It follows the inspection phase. Here, a first visual check is followed by precise measurements of the structure conditions. In an usual case, the precise measurement is not necessary, because the reusable structures were designed for a longer lifespan and several reuse cycles. However, crashes and unforeseen event can lower the mechanical properties and can be a risk. This is a reason why data collection can help to improve the process. Possible technologies are simple measurements of acceleration forces or structural health monitoring.

The remanufacturing phase will be conducted for all structures intended to be reused. To achieve ecologic processes, this must be a very high share. In the remanufacturing step, first the joints are cleaned. Since the structures are made by composites, adhesive connections are preferred. The novel detachable adhesive connections will leave residual adhesive since they are failing cohesively in the adhesive layer. After cleaning, another inspection could take place. The cleaned parts can then be repaired if smaller cracks or surface deflections occurred.

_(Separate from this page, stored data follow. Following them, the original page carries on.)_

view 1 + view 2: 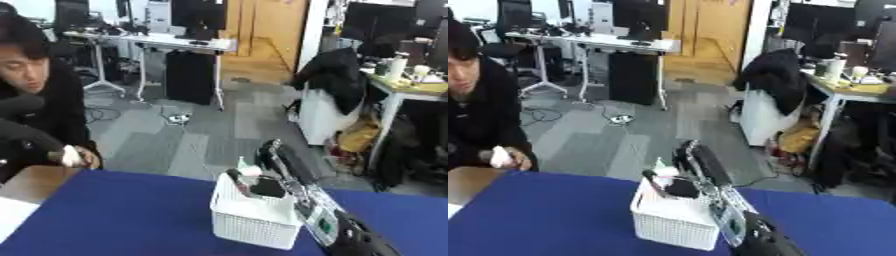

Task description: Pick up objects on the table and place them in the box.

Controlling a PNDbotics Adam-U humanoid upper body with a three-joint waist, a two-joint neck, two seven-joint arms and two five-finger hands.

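Observation:
A white slatted box [254, 222] stands on the blue table [114, 215], right of the middle. My right arm comes in from the lower right and lies over the box's right rim. My right hand [278, 161] hovers above the box's far edge, with a dark part [267, 188] reaching down inside. Beside it, a small dark stick-like thing [234, 176] and a whitish thing [249, 170] poke up at the box's far side. The hand's hold is blurred. My left hand shows in neither view.
A person in black sits at the table's far left corner, holding something small and white [70, 156]. A dark blurred shape [22, 142] fills the left edge. A bare wooden corner [31, 182] and a white sheet [10, 215] lie left of the blue cloth.

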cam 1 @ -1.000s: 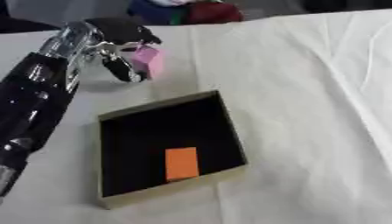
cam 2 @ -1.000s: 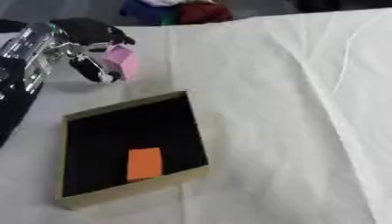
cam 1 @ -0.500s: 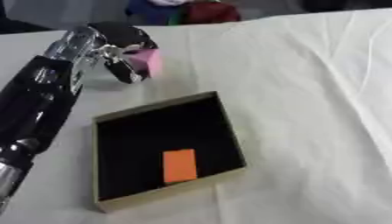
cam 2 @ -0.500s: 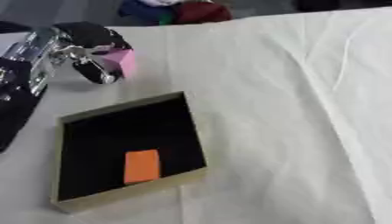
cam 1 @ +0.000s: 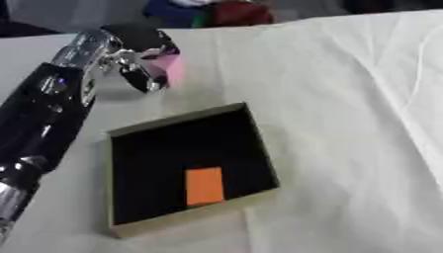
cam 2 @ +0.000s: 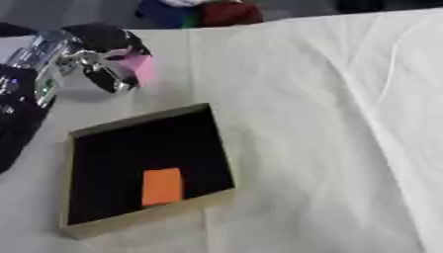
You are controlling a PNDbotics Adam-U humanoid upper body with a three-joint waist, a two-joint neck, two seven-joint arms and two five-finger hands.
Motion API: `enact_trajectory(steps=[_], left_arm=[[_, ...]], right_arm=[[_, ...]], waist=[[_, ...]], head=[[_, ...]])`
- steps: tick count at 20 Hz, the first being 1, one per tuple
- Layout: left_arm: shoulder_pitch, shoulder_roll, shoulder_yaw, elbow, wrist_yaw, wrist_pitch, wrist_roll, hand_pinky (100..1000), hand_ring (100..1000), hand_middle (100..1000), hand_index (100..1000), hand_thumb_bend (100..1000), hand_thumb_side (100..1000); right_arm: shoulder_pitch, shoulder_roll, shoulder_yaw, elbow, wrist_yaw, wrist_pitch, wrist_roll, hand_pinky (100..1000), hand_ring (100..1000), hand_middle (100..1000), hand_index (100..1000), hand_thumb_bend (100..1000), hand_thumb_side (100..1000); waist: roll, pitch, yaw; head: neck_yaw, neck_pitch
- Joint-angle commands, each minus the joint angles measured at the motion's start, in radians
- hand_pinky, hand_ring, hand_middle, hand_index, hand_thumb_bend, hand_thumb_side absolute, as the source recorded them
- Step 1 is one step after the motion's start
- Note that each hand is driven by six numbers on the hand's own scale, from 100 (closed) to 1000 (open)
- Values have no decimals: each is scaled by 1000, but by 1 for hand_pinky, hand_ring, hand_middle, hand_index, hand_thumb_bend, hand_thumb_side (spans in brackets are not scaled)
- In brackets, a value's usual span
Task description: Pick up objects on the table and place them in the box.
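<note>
Left eye view: my left robot hand [cam 1: 138, 54] has its fingers curled round the pink block [cam 1: 171, 70]. Over the last second it's barely shifted, still parked beyond the box [cam 1: 186, 163], so the carry hasn't really started. An orange block [cam 1: 205, 186] is already inside. Right eye view: same grip, but more bare table [cam 2: 329, 123] shows to the hand's right. My right robot hand shows in neither view.

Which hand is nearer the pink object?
Left. The left hand is curled around the pink object, beyond the box. The right hand shows in neither view.
</note>
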Motion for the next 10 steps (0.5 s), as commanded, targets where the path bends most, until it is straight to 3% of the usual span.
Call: enact_trajectory(steps=[1, 10], left_arm=[[-12, 40, -4, -57, 35, -1, 0, 554, 626, 569, 737, 100, 186], [60, 50, -78, -226, 170, -60, -8, 551, 611, 566, 736, 100, 248]], right_arm=[[-4, -17, -16, -2, -4, 1, -8, 894, 733, 622, 778, 100, 932], [30, -11, -16, 2, 3, 0, -7, 892, 735, 624, 777, 100, 920]], waist=[[-6, -39, 8], [-11, -98, 67]], head=[[-8, 17], [-49, 71]])
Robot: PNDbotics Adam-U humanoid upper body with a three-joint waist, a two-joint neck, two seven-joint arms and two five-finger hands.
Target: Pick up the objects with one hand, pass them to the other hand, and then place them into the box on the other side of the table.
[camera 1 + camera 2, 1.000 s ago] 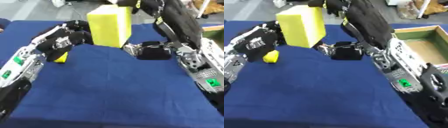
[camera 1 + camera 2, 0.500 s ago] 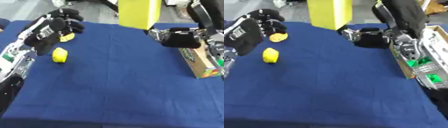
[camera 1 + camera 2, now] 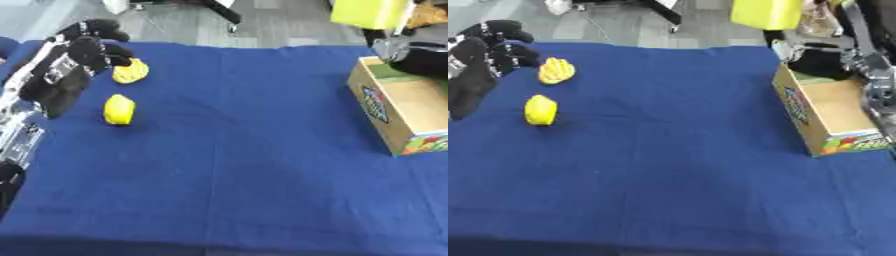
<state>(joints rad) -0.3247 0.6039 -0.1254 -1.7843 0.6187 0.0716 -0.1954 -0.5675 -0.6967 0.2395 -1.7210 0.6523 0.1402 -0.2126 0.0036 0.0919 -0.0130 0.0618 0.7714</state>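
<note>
Now the right hand (image 3: pixel 820 57), fingers' state hidden, carries the yellow foam block (image 3: pixel 767 12) above the open cardboard box (image 3: pixel 833 107); lowering and release come next, I judge.

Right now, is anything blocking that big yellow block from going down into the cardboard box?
Nothing visible does. The big yellow block is held up by the right hand near the far end of the open cardboard box, whose visible inside looks bare.

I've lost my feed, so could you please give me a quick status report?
Right hand carrying yellow block above the box. Left hand curled, empty, beside two small yellow things. Nothing in the way.
</note>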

Last step is to bring these parts back into production. This means a logistic effort to bring the structures to the vehicle manufacturer. By tracking the parts, it is possible to retrace the history of any structure. Long-term failures can be detected.

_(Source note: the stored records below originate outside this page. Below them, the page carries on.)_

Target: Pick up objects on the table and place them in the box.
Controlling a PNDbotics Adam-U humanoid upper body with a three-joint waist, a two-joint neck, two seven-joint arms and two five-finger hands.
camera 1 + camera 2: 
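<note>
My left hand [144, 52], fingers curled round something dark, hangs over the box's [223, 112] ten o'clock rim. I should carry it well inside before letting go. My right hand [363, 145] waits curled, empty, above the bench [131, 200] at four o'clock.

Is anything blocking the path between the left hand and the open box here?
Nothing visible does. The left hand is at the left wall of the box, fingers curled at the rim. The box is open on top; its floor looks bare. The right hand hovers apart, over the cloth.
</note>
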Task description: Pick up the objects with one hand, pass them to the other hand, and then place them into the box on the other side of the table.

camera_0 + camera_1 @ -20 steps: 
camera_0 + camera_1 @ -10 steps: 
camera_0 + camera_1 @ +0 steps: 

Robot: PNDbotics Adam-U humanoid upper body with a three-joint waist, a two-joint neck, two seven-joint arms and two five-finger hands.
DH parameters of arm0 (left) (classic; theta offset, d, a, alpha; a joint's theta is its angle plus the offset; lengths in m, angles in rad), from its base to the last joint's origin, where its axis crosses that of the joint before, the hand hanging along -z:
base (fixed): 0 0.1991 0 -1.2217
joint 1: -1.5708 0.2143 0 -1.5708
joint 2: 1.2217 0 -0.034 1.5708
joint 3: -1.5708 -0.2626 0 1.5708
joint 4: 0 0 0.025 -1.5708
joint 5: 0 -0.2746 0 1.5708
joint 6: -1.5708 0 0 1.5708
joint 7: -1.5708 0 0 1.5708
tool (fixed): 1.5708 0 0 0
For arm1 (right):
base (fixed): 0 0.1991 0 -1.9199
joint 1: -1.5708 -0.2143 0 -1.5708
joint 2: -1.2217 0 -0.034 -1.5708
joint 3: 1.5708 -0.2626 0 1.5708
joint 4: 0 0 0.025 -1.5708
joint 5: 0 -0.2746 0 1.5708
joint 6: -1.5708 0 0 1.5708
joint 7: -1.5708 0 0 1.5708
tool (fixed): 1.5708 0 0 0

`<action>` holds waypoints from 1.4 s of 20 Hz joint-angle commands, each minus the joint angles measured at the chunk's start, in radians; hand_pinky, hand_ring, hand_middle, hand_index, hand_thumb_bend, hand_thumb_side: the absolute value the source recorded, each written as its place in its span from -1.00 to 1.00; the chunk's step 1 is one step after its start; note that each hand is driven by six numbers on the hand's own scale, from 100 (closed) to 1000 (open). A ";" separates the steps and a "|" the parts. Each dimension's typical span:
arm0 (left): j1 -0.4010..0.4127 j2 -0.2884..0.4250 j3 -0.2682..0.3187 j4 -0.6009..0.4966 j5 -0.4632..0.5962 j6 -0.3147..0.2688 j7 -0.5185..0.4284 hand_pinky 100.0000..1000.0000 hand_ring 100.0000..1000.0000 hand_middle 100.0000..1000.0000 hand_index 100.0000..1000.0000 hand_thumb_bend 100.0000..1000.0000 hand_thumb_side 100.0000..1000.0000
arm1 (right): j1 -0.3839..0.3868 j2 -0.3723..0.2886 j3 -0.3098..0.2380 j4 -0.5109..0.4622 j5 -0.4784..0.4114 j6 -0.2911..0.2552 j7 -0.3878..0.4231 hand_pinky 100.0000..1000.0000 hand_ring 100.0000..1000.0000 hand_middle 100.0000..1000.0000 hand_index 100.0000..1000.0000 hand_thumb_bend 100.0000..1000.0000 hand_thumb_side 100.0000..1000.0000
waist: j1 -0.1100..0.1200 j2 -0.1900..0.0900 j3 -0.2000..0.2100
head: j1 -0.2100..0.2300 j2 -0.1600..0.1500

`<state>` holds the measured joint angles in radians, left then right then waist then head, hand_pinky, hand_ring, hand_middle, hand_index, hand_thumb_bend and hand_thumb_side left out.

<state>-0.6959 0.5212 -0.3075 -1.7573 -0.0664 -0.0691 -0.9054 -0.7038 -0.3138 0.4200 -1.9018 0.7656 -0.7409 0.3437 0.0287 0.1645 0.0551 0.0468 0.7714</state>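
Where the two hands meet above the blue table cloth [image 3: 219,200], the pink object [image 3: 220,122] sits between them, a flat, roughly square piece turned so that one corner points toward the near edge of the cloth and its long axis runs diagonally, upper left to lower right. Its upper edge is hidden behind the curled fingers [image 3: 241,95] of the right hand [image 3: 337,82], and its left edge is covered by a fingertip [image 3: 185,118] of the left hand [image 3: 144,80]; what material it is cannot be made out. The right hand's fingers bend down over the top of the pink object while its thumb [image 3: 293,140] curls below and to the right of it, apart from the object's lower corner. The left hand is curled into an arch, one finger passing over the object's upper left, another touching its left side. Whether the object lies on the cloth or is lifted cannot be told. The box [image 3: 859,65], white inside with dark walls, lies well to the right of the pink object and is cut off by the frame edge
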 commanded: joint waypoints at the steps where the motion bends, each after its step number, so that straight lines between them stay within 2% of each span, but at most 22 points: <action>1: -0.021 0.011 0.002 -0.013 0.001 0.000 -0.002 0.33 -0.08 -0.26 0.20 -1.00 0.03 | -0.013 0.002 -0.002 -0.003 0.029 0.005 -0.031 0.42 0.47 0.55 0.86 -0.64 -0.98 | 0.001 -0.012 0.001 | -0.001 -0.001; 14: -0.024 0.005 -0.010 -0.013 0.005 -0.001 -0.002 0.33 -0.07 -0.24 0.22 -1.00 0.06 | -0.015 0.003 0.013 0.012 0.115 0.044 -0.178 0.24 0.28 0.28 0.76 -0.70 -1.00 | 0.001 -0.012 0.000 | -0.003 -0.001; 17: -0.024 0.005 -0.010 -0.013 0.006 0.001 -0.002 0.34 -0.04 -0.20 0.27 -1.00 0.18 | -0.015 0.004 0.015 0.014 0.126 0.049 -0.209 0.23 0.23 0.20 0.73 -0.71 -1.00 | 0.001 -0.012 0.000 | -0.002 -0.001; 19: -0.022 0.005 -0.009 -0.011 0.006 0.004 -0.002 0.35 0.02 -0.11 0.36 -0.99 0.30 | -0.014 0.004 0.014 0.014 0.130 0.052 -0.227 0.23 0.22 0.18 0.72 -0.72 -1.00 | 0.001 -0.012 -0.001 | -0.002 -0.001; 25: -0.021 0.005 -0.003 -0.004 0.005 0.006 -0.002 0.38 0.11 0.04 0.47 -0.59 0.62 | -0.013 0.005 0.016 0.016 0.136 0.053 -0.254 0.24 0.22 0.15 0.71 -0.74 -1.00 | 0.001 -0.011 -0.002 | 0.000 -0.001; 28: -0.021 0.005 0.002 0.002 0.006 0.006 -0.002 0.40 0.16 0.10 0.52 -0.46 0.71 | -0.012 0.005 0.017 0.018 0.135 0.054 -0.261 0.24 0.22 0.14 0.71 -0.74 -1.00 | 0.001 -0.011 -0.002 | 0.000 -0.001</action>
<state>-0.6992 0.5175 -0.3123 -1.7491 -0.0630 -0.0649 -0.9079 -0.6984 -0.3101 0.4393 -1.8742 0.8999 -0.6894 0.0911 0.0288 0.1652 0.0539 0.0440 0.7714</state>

The new procedure begins, when the owner of the car decides, that maintaining the existing vehicle causes more cost than a new vehicle. This can also be induced by new technologies or designs influencing the market. The car sharing provider is always intended to achieve the highest return on his investment. Different business models could be applied to determine the ideal point of re-investment in form of a new vehicle based on the reusable structures.

When the decision is made, the cars first must be recollected. This is a work-intensive logistics process. For station-based car-sharing the vehicles will be located at the stations while for free floating car-sharing the cars must be located and collected. The place for the disassembly, inspection and remanufacturing process is preferably located centralized to reduce logistics and investment costs. Here, it must be noted, that the transport of the cars for longer distances reduces the economic and ecologic assessment of the circular value chain.

2 Disassembly

The disassembly process begins at the centralized remanufacturing facility. The disassembly is conducted similar to classic disassembly. The components worth to be reused as a spare part or using the new reuse procedure must be recovered from the parts for the recycling. The main goal is to separate the vehicle into the different categories. The novel reuse parts are another group beside the spare parts and the different recycling grades.

Usually, the process begins with the add-on parts like doors and front ends. These parts can easily be reused in form of spare parts. It can be necessary to perform a remanufacturing step like dent removal or painting. The processes can be seen in Fig. 3.

Fig. 3

Schematic disassembly procedure

In the next steps the reuse-parts can be recovered as well as many other spare parts or recycling material. The battery housing is a bohemian part for battery electric vehicles. The prepared detachable joints are used to recover the battery housing easily. It is assumed that the capacity is usually still high enough for another car life. Due to a high dynamic development in this area, it is not part of this consideration.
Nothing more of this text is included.